Assigned task: Where the string "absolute" occurs in a line of the data below, that line should be copied.

Source material:

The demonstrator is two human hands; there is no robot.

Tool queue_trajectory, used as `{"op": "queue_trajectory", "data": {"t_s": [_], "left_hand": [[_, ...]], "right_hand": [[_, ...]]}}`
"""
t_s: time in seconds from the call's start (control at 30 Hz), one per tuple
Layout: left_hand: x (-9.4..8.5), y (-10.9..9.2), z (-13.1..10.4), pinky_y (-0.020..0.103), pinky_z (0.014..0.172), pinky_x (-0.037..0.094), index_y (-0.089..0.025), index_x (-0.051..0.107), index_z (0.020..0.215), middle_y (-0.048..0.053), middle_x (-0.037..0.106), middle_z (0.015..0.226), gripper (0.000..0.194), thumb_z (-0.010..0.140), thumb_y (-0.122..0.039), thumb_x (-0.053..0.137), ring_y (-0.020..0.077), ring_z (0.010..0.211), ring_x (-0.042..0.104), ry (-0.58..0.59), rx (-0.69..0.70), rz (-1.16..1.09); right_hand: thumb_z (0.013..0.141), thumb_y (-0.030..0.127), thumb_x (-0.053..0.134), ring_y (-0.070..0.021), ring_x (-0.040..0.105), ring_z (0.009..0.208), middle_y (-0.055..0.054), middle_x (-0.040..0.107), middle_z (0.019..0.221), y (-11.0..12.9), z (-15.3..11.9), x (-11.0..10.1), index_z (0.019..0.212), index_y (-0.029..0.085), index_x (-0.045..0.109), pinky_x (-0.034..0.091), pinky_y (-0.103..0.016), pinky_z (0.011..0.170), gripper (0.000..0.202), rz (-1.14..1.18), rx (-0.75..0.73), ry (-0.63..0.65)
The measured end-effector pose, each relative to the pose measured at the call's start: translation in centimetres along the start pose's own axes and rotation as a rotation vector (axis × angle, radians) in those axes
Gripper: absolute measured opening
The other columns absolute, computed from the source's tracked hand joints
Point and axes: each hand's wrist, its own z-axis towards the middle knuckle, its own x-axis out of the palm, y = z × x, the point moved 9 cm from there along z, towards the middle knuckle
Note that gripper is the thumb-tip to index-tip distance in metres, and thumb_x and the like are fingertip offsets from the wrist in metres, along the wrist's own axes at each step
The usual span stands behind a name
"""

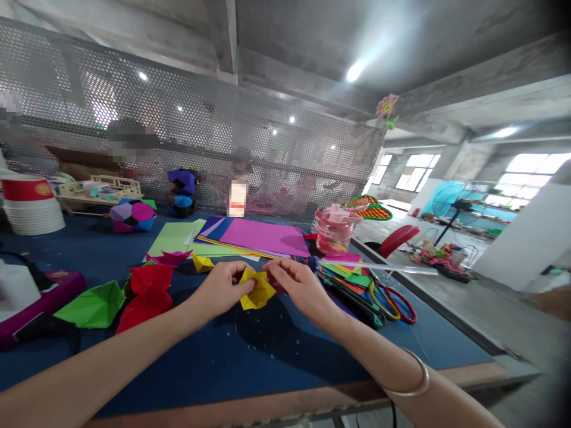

Solved problem:
Gripper: absolute measured opening
The other columns absolute, computed from the source's tracked hand joints

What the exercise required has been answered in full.